First, the question of whether or not EME even needs to be in HTML at all. Many — even those who dislike DRM — have argued that it was kind of necessary. The underlying argument here is that certain content producers would effectively abandon the web without EME being in HTML5. However, this argument rests on the assumption that the web needs those content producers more than those content producers need the web — and I’m not convinced that’s an accurate portrayal of reality. It is fair to note that, especially with the rise of smart devices from phones to tablets to TVs, you could envision a world in which the big content producers “abandoned” the web and only put their content in proprietary DRM’d apps. And maybe that does happen. But my response to that is… so what? Let them make that decision and perhaps the web itself is a better place. And plenty of other, smarter, more innovative content producers can jump in and fill the gaps, providing all sorts of cool content that doesn’t require DRM, until those with outdated views realize they’re missing out. Separately, I tend to agree with Cory Doctorow’s long-held view that DRM is an attack on basic computing principles — one that sets up the user as a threat, rather than the person who owns the computer in question. That twisted setup leads to bad outcomes that create harm. That view, however, is clearly not in the majority, and many people admitted it was a foregone conclusion that some form of EME would move forward.

The second issue is much more problematic. A bunch of W3C members had made a clear proposal that if EME is included, there should be a covenant that W3C members will not sue security researchers under Section 1201 of the DMCA should they crack any DRM. There is no reason not to support this. Security researchers should be encouraged to be searching for vulnerabilities in DRM and encryption in order to better protect us all. And, yet, for reasons that no one can quite understand, the W3C has rejected multiple versions of this proposal, often with little discussion or explanation. The final decision from Tim Berners-Lee on this is basically “sure a covenant not to sue would have been nice, and we think companies shouldn’t sue, but… since this wasn’t raised at the very beginning, we’re not supporting it”:

We recommend organizations involved in DRM and EME implementations ensure proper security and privacy protection of their users. We also recommend that such organizations not use the anti-circumvention provisions of the Digital Millennium Copyright Act (DMCA) and similar laws around the world to prevent security and privacy research on the specification or on implementations. We invite them to adopt the proposed best practices for security guidelines [7] (or some variation), intended to protect security and privacy researchers. Others might advocate for protection in public policy fora ? an area that is outside the scope of W3C which is a technical standards organization. In addition, the prohibition on “circumvention” of technical measures to protect copyright is broader than copyright law’s protections against infringement, and it is not our intent to provide a technical hook for those paracopyright provisions.

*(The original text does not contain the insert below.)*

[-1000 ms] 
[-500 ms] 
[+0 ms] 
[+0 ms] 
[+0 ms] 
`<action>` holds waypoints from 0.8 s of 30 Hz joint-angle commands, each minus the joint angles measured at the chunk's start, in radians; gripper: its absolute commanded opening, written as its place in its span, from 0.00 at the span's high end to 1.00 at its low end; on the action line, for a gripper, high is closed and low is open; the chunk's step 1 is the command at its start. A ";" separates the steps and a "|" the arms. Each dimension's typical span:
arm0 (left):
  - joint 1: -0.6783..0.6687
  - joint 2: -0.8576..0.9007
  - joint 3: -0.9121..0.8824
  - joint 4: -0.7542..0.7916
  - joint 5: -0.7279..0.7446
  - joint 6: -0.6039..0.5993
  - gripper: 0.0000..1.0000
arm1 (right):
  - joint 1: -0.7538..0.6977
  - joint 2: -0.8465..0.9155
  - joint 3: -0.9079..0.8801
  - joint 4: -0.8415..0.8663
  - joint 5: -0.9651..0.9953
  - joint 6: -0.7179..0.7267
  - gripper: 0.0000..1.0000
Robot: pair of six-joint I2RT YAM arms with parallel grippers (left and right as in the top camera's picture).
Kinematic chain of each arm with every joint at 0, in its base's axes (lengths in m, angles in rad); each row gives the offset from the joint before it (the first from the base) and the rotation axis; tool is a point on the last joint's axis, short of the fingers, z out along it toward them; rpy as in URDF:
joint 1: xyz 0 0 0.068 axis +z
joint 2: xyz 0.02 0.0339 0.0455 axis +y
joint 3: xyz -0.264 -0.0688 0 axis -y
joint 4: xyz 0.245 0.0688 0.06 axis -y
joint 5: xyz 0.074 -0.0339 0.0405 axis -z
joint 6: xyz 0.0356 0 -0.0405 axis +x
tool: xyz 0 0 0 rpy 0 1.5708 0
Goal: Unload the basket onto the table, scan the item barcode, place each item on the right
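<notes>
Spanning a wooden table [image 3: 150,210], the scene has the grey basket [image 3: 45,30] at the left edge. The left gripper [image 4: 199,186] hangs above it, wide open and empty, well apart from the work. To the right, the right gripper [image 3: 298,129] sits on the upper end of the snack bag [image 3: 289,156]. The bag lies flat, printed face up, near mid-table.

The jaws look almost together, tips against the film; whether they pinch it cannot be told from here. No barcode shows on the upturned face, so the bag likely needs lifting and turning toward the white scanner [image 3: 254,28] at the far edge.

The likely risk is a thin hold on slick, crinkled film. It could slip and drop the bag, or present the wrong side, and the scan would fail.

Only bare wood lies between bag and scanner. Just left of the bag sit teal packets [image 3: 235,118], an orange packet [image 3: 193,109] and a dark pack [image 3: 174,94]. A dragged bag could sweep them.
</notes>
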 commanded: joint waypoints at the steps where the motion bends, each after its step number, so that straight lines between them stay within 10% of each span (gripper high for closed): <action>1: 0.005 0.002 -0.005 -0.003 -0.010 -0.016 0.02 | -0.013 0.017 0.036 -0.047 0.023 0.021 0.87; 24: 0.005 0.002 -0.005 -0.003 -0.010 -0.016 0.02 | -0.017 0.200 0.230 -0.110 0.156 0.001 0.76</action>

Given that there was strong support to initially charter this work (without any mention of a covenant) and continued support to successfully provide a specification that meets the technical requirements that were presented, the Director did not feel it appropriate that the request for a covenant from a minority of Members should block the work the Working Group did to develop the specification that they were chartered to develop. Accordingly the Director overruled these objections.

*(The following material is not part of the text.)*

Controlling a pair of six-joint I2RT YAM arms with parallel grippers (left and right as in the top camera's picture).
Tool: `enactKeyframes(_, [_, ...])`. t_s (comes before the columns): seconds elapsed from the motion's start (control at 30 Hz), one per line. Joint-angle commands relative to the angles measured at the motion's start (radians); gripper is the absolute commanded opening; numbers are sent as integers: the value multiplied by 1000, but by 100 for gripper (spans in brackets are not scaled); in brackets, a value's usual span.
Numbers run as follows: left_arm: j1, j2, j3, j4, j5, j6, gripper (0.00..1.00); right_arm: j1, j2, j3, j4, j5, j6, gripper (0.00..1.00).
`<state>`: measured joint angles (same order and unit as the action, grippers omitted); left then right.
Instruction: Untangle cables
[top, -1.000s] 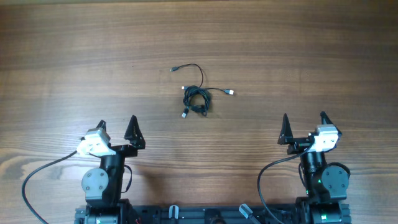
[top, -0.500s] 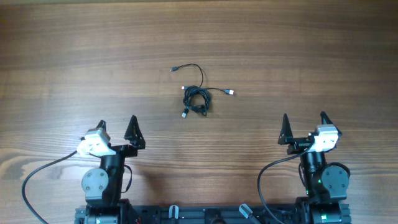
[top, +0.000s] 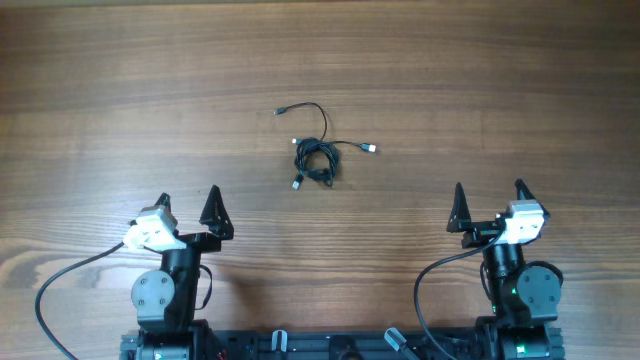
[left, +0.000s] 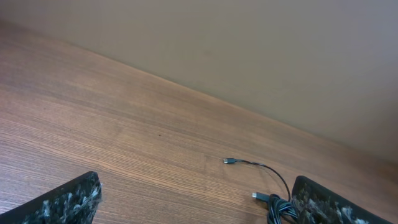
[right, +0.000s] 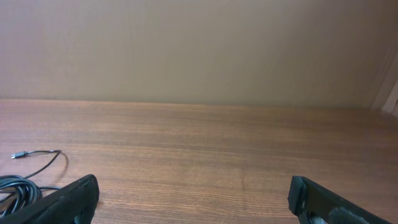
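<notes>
black cables (top: 316, 160), knotted bundle, mid-table

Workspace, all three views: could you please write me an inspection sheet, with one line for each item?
Surface: brown wooden table, bare wood grain.
Job's things: thin black cords with small plug ends, coiled in one knot near the table's middle. Four plug ends show, and one loose strand arcs away toward the far side.
Clutter: nothing seen.
Grippers: left gripper and right gripper are both open and empty, at the near edge, well apart from the cords.
Cables: thick black arm cables loop beside each arm base, not touching the cords.
Surroundings: plain beige wall behind the table's far edge.
</notes>
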<state>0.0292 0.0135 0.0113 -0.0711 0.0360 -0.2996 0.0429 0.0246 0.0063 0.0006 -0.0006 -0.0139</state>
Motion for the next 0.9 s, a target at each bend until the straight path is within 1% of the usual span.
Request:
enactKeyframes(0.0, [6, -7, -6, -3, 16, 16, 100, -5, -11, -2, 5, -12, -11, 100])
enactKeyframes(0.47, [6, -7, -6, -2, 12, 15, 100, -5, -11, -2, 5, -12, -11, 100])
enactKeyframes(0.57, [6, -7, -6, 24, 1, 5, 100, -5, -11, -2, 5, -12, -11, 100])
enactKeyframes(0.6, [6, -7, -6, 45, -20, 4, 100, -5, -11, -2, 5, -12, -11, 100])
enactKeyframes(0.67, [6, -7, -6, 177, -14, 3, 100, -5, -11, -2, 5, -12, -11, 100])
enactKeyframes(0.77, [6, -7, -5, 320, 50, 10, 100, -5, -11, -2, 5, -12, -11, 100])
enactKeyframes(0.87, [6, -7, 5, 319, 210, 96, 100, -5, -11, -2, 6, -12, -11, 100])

This is unfortunate. What’s bizarre is that the supporters of DRM basically refuse to discuss any of this. Even just a few days ago, the Center for Democracy and Technology proposed a last-ditch “very narrow” compromise to protect a limited set of security and privacy researchers (just those examining implementations of w3C specifications for privacy and security flaws.) Netflix flat out rejected this compromise saying that it’s “similar to the proposal” that was made a year ago. Even though it’s not. It was more narrowly focused and designed to respond to whatever concerns Netflix and others had.

The problem here seemed to be that Netflix and the MPAA realized that they had enough power to push this through without needing to protect security researchers, and just decided “we can do it, so fuck it, let’s do it.” And Tim Berners-Lee — who had the ability to block it — caved in and let it happen. The whole thing is a travesty.

Corry Doctorow has a thorough and detailed response to the W3C’s decision that pushes back on many of the claims that the W3C and Berners-Lee have made in support of this decision. Here’s just part of it:

We’re dismayed to see the W3C literally overrule the concerns of its public interest members, security experts, accessibility members and innovative startup members, putting the institution’s thumb on the scales for the large incumbents that dominate the web, ensuring that dominance lasts forever.

This will break people, companies, and projects, and it will be technologists and their lawyers, including the EFF, who will be the ones who’ll have to pick up the pieces. We’ve seen what happens when people and small startups face the wrath of giant corporations whose ire they’ve aroused. We’ve seen those people bankrupted, jailed, and personally destroyed.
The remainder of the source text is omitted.